I scampered up the tree in the time it takes to make an Americano and nestled into a previously used nook. There, I assembled the cocktail in the time it takes to make another Americano. Zevvy and I thought having a back-up in case something happened to the first was a good plan and so within minutes and I had two Israeli Army grade Molotov Cocktails.
If my mother could see me now, she’d be damn proud.
The rowers took their positions in their boats.
“Up at the catch," yelped the coxens. “And row.”
As soon as the Cambridge eight passed the bridge about 100 metres away from my tree, I picked up one of the cocktails, lit it, counted to 10 and tossed.
A beautiful flaming Coke bottle flew through the air, hit the rock where the front oarsman had just passed and exploded perfectly.
They kept rowing-a half a boat length ahead of Oxford.
I threw the second one. Again, it arced expertly through the soggy grey of English spring and exploded off the bridge where the middle of the boat was passing.
They kept rowing-a full boat length ahead of Oxford.
The finish line was in sight. I had seconds to defend the honour of Captain Zev Levi. And I did, not by kitchen-made Molotov cocktails, not by AK-47s, but by the one sure thing that will stop any male in his tracks: a white, wet, t-shirt.
This I sustained by nailing a beautiful forward dive in the pike position out of the tree and into the Thames landing just before the finish line. The Cambridge coxen screamed: “let it run” which makes no intuitive sense since it translates to Stop. The stern beckoned me to grab onto his oar and even though I could beat Michael Phelps on any given day in any given week as long as its not the week where I am menstruating, I flailed helplessly in the river. As the Cambridge team debated what to do with me, the Oxford team rowed into the finish line. A huge cheer went up on both sides of the river. I decided I had better make myself scarce. I pulled a Denis Pankratov and swam 25m underwater surfacing past the crowds. I jumped out of the river and into the Christines who had been watching the whole spectacle.

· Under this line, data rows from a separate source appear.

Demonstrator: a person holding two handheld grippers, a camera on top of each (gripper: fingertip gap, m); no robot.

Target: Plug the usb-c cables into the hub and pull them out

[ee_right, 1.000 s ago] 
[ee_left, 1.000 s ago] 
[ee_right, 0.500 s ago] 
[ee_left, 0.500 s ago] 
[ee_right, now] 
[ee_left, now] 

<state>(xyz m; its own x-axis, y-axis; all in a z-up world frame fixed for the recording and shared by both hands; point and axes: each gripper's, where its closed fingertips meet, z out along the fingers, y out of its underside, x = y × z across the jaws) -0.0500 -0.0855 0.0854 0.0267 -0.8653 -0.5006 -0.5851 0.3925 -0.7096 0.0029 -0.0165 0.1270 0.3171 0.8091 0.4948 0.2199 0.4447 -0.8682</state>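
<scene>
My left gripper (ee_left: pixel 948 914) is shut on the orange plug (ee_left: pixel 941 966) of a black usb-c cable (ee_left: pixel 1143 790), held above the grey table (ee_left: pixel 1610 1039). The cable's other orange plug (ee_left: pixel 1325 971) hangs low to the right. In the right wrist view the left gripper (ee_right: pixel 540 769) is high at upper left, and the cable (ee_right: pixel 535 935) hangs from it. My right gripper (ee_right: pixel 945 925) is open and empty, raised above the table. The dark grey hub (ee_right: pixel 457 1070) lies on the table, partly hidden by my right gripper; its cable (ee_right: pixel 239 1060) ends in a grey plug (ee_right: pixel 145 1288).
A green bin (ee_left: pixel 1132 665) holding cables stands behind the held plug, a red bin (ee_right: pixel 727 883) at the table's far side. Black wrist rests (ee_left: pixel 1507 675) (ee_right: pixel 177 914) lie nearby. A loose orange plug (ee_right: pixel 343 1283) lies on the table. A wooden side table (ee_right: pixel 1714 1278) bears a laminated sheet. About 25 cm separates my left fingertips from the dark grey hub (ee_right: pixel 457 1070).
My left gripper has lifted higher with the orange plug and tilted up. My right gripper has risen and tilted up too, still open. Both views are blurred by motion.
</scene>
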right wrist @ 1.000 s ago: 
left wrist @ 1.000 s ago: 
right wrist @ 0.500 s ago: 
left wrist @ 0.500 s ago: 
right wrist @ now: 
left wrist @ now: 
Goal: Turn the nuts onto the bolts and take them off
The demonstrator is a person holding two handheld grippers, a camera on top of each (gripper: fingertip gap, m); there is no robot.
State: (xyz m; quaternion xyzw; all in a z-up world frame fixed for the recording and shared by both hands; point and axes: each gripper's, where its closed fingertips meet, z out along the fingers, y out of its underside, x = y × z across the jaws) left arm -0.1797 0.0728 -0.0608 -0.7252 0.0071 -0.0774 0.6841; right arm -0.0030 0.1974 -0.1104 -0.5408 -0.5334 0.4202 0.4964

“You better tell him that you would look better in Harvard Crimson.” said Christine patting my hair dry with a towel.
“Yeah, said Christine. That might have even deserved full scholarship to Yale Law School.”
That evening as I sat down to my regular dinner of Knorr Chicken Soup, Zevvy stopped by.
“Very impressive, Fingerhut. Not exactly the way of the IDF, but effective. I give you almost top marks. He patted my head. “I can finally sleep knowing my honour was defended by a pair of New York Knockers. Like the basketball team, nachon.”
“Nachon, Zevvy, Nachon.”
“Layla Tov,Good night, my little wet t-shirt with red hair.” He chuckled.
A few weeks later, I received a full scholarship to Princeton and a welcome note from the head of their international security studies program. I clutched this in my hand as I got on the plane back to Toronto and contemplated my future.